*AIM OF THE TASK*
Word for word, give the listing below again.

*STORED DATA*
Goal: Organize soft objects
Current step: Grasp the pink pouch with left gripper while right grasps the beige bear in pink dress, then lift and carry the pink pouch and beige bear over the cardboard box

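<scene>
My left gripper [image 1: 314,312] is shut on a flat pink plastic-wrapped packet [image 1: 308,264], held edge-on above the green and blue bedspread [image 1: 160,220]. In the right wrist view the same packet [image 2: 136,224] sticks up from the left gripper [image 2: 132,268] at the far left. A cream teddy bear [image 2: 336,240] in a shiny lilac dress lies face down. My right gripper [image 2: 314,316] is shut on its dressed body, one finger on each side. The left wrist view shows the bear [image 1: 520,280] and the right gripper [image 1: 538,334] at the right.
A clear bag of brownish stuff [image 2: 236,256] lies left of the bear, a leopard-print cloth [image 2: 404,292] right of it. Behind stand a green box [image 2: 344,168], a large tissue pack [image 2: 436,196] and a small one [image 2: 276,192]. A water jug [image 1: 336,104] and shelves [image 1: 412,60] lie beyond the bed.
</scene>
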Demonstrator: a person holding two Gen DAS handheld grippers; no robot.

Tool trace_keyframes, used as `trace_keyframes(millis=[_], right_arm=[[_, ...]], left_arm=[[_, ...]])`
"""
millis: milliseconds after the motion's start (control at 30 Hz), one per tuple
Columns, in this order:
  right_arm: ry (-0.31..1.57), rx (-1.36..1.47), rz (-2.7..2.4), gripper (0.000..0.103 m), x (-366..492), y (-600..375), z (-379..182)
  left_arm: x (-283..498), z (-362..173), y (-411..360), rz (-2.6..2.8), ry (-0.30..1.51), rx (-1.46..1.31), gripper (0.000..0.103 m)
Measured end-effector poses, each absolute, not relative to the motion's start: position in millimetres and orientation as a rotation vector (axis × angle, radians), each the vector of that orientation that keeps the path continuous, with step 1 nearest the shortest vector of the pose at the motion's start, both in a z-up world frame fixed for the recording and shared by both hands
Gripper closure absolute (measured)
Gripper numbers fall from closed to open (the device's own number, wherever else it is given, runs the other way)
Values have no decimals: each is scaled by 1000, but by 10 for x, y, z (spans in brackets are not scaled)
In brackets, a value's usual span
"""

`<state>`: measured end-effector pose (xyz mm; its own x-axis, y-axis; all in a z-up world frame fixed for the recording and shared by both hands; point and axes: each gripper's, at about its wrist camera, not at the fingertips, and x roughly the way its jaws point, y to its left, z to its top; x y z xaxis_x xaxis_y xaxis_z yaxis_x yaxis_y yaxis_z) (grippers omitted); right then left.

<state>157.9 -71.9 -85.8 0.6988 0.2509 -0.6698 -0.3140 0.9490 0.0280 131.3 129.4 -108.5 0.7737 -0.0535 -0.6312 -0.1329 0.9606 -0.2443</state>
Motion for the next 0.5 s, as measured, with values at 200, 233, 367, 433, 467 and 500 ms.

*COMPLETED TASK*
Goal: Organize soft objects
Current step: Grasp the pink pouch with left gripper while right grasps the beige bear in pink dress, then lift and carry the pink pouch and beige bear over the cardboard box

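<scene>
My left gripper [image 1: 314,312] is shut on a flat pink plastic-wrapped packet [image 1: 308,264], held edge-on above the green and blue bedspread [image 1: 160,220]. In the right wrist view the same packet [image 2: 136,224] sticks up from the left gripper [image 2: 132,268] at the far left. A cream teddy bear [image 2: 336,240] in a shiny lilac dress lies face down. My right gripper [image 2: 314,316] is shut on its dressed body, one finger on each side. The left wrist view shows the bear [image 1: 520,280] and the right gripper [image 1: 538,334] at the right.
A clear bag of brownish stuff [image 2: 236,256] lies left of the bear, a leopard-print cloth [image 2: 404,292] right of it. Behind stand a green box [image 2: 344,168], a large tissue pack [image 2: 436,196] and a small one [image 2: 276,192]. A water jug [image 1: 336,104] and shelves [image 1: 412,60] lie beyond the bed.
</scene>
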Demonstrator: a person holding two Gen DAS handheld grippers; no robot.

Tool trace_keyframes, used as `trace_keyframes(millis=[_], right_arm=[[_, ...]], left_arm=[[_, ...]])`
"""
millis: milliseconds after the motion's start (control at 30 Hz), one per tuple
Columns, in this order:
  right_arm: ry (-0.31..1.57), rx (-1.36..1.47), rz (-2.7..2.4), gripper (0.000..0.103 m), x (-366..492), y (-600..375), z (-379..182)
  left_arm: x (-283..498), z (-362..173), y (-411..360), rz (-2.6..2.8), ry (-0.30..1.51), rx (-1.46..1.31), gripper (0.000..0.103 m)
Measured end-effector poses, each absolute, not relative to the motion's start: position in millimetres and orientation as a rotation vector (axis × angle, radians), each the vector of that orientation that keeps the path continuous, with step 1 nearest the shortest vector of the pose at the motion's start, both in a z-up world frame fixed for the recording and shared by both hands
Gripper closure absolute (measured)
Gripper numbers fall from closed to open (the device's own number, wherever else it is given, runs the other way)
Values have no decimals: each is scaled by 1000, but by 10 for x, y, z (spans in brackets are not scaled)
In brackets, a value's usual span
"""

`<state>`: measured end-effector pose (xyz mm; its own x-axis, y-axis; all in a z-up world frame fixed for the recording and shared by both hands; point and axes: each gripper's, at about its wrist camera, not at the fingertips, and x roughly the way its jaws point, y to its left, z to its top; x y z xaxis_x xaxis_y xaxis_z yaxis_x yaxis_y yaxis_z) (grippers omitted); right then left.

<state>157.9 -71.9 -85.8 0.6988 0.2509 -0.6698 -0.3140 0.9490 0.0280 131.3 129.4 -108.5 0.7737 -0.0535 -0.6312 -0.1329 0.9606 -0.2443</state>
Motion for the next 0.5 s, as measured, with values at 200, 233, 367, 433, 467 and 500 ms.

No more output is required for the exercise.